Pour les Européennes, je peux avouer que j’ai failli – une seconde, guère plus – voter pour le NPA de Besancenot et Krivine. Mais si. Pour une raison sans noblesse, mais que j’exprime sans honte : je voulais signifier aux classes dirigeantes de ce pays, de gauche comme de droite, qu’elles peuvent aller se faire rhabiller chez Plumeau. Je sais, cette expression sent la naphtaline. Mais leur monde aussi.

J’ai donc failli, puis je suis passé à autre chose. C’est-à-dire que j’ai décidé, comme à mon habitude, de ne pas aller voter. Nombre d’entre vous trouveront cela déplorable, et je comprends aisément leur point de vue. Mais je ne voterai pas. Et à coup désormais certain, pas pour le NPA, dont un militant m’a donné un tract voici une paire de jours à l’entrée du métro.

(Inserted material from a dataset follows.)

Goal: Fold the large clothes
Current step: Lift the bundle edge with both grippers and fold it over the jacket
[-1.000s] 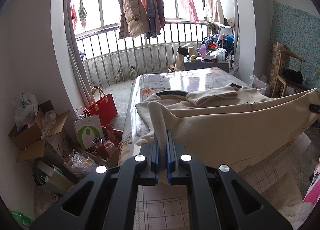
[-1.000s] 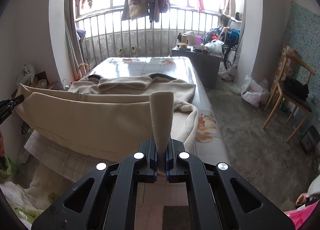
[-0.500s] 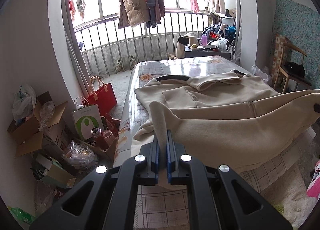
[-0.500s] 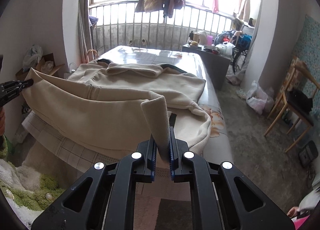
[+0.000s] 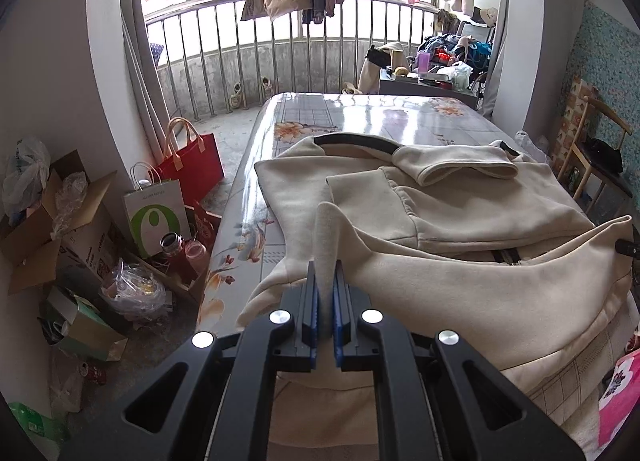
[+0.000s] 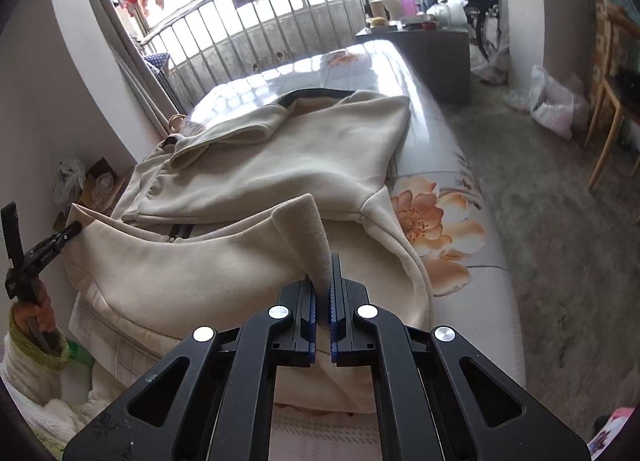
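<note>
A large cream jacket (image 5: 460,213) with a dark collar lies spread on the glossy flowered bed top (image 5: 360,113). Its near hem is lifted and stretched between both grippers, hanging over the jacket's body. My left gripper (image 5: 325,273) is shut on the hem's left corner, which sticks up between the pads. In the right wrist view, my right gripper (image 6: 323,265) has its jaws closing on the right corner of the jacket (image 6: 300,157), pads pressing the cloth. The left gripper (image 6: 74,227) appears there at far left, held by a hand.
Left of the bed stand a red bag (image 5: 192,165), a white paper bag (image 5: 156,217), bottles and cardboard boxes (image 5: 40,237). A wooden chair (image 5: 596,169) is at the right. A dark cabinet (image 6: 424,49) and a railing with hanging clothes stand beyond the bed's far end.
Both grippers have sunk and tilted downward with the hem still pinched. The stretched hem now hangs lower and closer over the jacket's body. The right wrist rolled.
</note>
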`<act>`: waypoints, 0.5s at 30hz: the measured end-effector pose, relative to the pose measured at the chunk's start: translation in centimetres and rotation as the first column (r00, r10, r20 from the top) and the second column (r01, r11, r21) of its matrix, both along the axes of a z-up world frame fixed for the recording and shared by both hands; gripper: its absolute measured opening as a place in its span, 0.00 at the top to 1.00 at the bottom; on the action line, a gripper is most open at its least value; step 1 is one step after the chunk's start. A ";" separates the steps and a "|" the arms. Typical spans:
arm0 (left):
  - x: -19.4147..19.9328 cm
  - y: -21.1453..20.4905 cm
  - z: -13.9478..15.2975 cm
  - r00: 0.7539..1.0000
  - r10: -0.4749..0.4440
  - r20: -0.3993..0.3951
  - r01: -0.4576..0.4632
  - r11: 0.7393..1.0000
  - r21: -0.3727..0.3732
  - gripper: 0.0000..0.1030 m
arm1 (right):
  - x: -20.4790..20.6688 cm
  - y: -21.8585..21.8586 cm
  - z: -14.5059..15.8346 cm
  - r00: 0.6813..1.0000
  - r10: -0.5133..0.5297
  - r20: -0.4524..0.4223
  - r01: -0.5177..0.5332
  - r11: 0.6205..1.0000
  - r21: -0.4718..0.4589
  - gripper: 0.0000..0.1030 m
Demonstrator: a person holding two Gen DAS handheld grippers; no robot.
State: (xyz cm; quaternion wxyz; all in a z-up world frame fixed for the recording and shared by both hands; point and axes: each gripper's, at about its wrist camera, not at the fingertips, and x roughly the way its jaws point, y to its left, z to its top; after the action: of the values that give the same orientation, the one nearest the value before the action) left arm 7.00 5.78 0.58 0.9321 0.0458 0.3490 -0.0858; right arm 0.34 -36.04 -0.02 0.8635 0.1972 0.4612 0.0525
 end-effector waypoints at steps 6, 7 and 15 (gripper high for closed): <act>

Ce tract est une merveille que je vais, je crois, conserver. Car il dit des choses décisives sur l’état mental, psychologique, intellectuel d’une force qui se prétend en rupture avec le monde tel qu’il va. Il rapporte bien entendu que la crise en cours est celle du capitalisme et que les riches devront en payer les frais. Qu’il convient d’interdire les licenciements et de créer un smic européen à hauteur de 1500 euros nets. Voilà une première folie, qui en appelle bien d’autres. Mais voyons donc celle-ci. 1500 euros nets par mois. L’Union européenne compte 460 millions d’habitants. Donc 1500 euros nets au minimum, distribués à cette imposante masse d’humains, dont la plupart sont vautrés dans le gaspillage des biens matériels depuis des décennies.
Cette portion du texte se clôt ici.